There has been a recent surge in the number of libraries that allow patrons to check out more than merely books. 99 Percent Invisible reports that the Sacramento Public Library now loans objects such as “a laminating machine, music instruments, digital cameras, sewing machines and other appliances and technologies.” Many libraries across the country have joined this craze, beginning to check out seeds, tools, and more.

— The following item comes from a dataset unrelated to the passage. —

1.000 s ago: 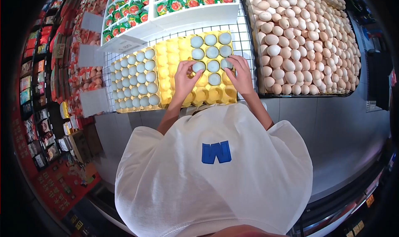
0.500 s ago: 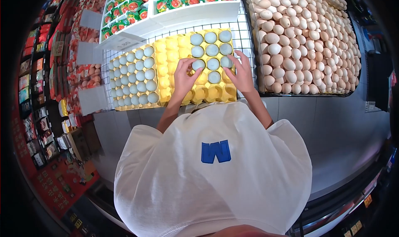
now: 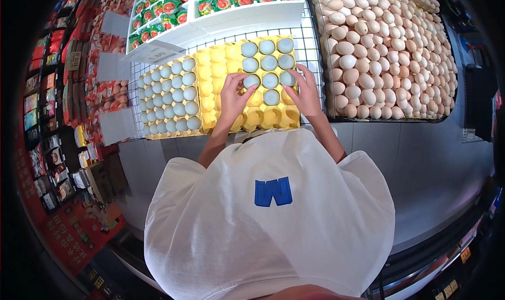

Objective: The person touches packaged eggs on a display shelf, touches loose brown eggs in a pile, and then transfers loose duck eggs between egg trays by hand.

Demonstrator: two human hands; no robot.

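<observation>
Pale blue-green eggs fill the right part of a yellow egg tray [image 3: 253,120] in front of me. My left hand [image 3: 234,95] is closed, thumb and fingers around an egg [image 3: 251,82] in the tray's left egg column. On the other side, my right hand [image 3: 305,92] has its thumb and fingers around another egg [image 3: 287,79], partly covered by the fingers. Between the hands lie a middle egg [image 3: 270,80] and, nearer me, a single egg [image 3: 271,97]. Both held eggs sit at cup level.
Left of the tray is a yellow tray of bluish eggs [image 3: 179,110]. Behind stands a white box [image 3: 247,17] of green-and-red wrapped items, with a price card [image 3: 152,53]. A large bin of brown eggs [image 3: 389,63] is on the right. Wire mesh [image 3: 310,47] lies underneath.
</observation>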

Source: 99 Percent Invisible
In an effort to repair part of the Great Wall of China, a portion of this monumental structure was filled to the brim with mortar. Formerly-missing bricks and crenelations were filled with new bricks as well. Although this effort occurred two years ago, it has recently sparked outrage across cyberspace as images began to circulate. The New York Times reports that park officer Liu Fusheng stated, “This was vandalism done in the name of preservation … Even the little kids here know that this repair of the Great Wall was botched.”
Source: New York Times
The New York City Public Art Fund, the Save the Redwoods League, and artist Spencer Finch have collaborated to recreate a California redwood forest in downtown Brooklyn–at a 1:100 scale, of course. While “California’s Lost Man Creek is 380 feet tall, the Brooklyn version will stand around 4 feet high.” The trees representing the redwoods are metasequoias, which will be trimmed down periodically to maintain their height at the appropriate scale.
Source: City Lab
Carquero Arquitectura has won an A+ Architizer Award for its controversial reconstruction of the Matrera Castle near Cadíz, Spain. The firm used lime plaster similar to that found in the castle’s stone walls to render the building’s new addition, which takes the form of a modern white cube with the same dimensions of the original structure. Although the restoration has been called “truly lamentable” by Spanish cultural heritage organization Hispania Nostra, architects and preservationists around the world have commended the project for its unique approach to preserving the building’s original fabric while differentiating between old and new.